Running

Cross Country Running

We had our last cross-country race on Saturday. This season has been a bit of a bust for me and the last race did not break the bad run. I never really managed to throw off my previous cold completely and now I’m down with another one. The course was a shocker with two hilly laps. Of course, the hills are on the back end of the laps with the race to the finish line up a steep, very uneven hill. It was enough to trigger flashbacks to school cross country.

At our school, inter-house swimming, athletics and cross-country days were compulsory. For cross-country that meant everyone had to complete the course but there were always a bunch of girls who walked all the way. The course must have been about three kilometres. We ran out the back gate, did a big lap of the block our school was on, past my old primary school, then in the car park gate, past the boarding house, down through the bush to the farm, u-turn up the dirt road and back up a steep hill to the tennis courts and on to the oval to finish. I was not a runner, but I must have had some fitness from playing tennis and for a couple of years I finished in the top fifteen in my division which landed me in the school team. I don’t remember much about the races apart from two particular ones which both had one thing in common. Horrendous hills.

The first was in Churchhill National Park, and the way I remember it, the course basically followed a muddy fire trail that went straight up one side of the hill and back down the other. I’m guessing there must have been more to the course than this but this is all I can remember. What sticks in my mind is plodding up this endless hill with all the actual runners quickly disappearing in front of me. Funnily enough, our club has a race at Churchill National Park each year but I have not yet ventured out. I just happened to have other commitments on those days.

The other school cross country was at Wattle Park. Once again, lots of hills. I think I ended up about 65th out of 100 runners that day. This was the race that I decided, no more cross country for me. From that year on I managed to finish just out of the top fifteen. Funnily enough, our last house was only a couple of kilometres from Wattle Park, so I used to jog down and do threshold hills down there. How times change. My teenage self would have laughed at the thought of going out voluntarily to train on those hills.

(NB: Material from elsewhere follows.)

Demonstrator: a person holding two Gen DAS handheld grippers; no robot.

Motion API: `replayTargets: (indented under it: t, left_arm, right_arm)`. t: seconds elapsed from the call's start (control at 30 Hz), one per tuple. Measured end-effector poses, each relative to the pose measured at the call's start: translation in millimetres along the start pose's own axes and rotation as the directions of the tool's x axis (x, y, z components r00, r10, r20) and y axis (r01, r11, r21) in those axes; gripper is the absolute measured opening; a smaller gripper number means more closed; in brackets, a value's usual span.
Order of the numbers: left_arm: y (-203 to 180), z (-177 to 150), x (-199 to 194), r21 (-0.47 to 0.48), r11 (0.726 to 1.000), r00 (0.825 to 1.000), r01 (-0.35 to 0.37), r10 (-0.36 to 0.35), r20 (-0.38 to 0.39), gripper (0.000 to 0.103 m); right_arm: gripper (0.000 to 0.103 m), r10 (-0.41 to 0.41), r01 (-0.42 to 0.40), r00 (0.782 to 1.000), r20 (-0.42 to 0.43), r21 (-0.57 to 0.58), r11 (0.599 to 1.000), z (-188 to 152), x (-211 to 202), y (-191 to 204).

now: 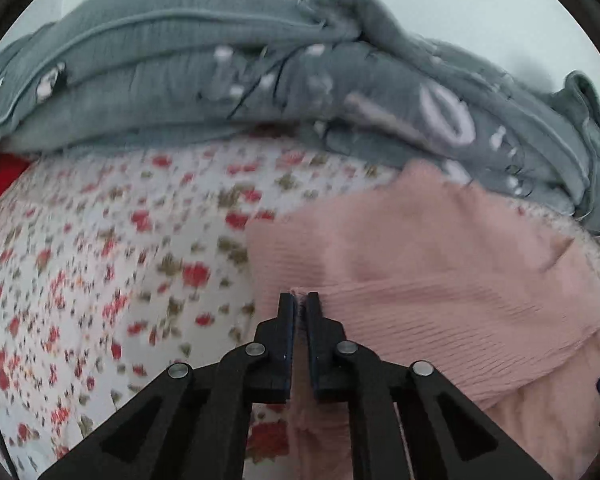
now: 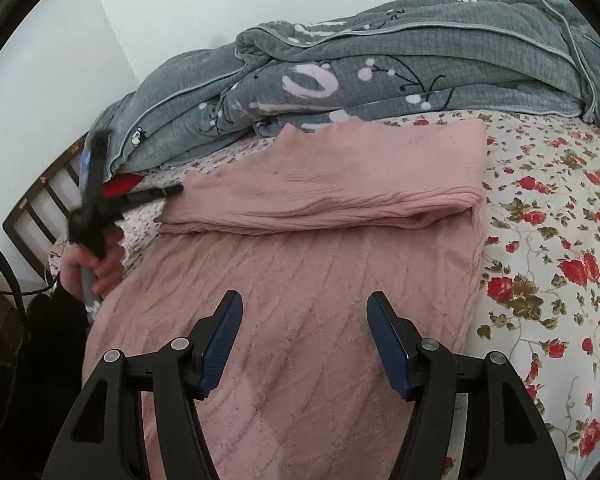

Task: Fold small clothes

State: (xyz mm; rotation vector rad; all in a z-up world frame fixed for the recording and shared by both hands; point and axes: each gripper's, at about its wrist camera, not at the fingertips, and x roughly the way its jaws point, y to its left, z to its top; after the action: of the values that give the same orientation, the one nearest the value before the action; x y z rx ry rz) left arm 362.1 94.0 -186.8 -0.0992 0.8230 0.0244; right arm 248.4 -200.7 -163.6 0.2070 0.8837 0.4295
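A pink knitted garment (image 2: 300,280) lies on the floral bed sheet (image 2: 560,240), its far part folded back over the near part in a thick band. My left gripper (image 1: 300,300) is shut on the pink garment (image 1: 420,260) at its left edge, and a sliver of pink knit shows between the pads. In the right wrist view the left gripper (image 2: 176,189) sits at the fold's left end, held by a hand (image 2: 96,268). My right gripper (image 2: 304,296) hovers open above the near part of the garment, with nothing between its blue pads.
A bunched grey quilt (image 2: 380,80) with a white pattern lies along the far side of the bed, just behind the garment. A red cloth (image 2: 120,188) peeks out under its left end. A dark slatted bed rail (image 2: 40,200) stands at the left, against a white wall.
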Motion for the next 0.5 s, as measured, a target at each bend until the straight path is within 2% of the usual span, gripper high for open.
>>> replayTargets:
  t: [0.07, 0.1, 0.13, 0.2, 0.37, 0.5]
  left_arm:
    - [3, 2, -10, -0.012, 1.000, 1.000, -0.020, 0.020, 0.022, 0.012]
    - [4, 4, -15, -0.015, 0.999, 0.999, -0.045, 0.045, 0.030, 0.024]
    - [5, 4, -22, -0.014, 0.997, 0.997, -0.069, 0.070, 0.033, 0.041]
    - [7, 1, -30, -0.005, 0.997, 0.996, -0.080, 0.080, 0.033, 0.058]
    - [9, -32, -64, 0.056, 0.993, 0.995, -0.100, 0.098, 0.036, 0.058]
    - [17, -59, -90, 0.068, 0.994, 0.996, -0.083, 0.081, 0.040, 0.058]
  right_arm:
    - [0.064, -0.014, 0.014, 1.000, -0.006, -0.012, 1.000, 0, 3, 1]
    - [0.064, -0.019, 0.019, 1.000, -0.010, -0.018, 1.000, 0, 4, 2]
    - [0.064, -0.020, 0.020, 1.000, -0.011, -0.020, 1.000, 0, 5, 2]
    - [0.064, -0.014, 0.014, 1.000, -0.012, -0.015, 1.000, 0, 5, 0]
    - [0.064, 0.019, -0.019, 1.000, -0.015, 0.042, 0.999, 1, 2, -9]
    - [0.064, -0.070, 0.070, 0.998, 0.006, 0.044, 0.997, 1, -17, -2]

Fast forward to 2019 and I was back running a cross-country season. With our club, you can run in Athletics Victoria races and APSOC races but I choose to only do APSOC. Athletics Victoria is much too serious for me. APSOC races are much more social, have a bigger spread of running ability and have afternoon tea afterwards. To run you must be a member of one of the affiliated clubs and you pay a flat fee to run as many of the twelve races as you want. There are a variety of distances up to half-marathon, across different terrains, including a partial beach run. There are also two relays, with one of them where each runner runs twice. I’ve found doing the cross country season certainly improves my running … well it would if I could stop getting sick. Frequent racing in a fairly low-stakes environment gives plenty of practice in racing. Also because I am not a top runner my team doesn’t need my time to go toward premiership points. This means sometimes I just have a relaxed run around the course depending on how I’m feeling on the day, and enjoy the social aspect.

Did you run cross country in school or have compulsory inter-house sports at school? Have you picked up something as an adult that would surprise teenage you?

2 Comments

  • San

    I had to look up what inter-house sports means… I hadn’t heard of it and it doesn’t exist in Germany. There was no compulsory sports in my highschool other than regular P.E. but you could choose to play on a school team (tennis, soccer, volleyball is what I remember).
    I always was a team player (I played tennis, badminton and softball when I was a teen/young adult) and my teenage self would be surprised that I am a (long distance) runner now. Ha.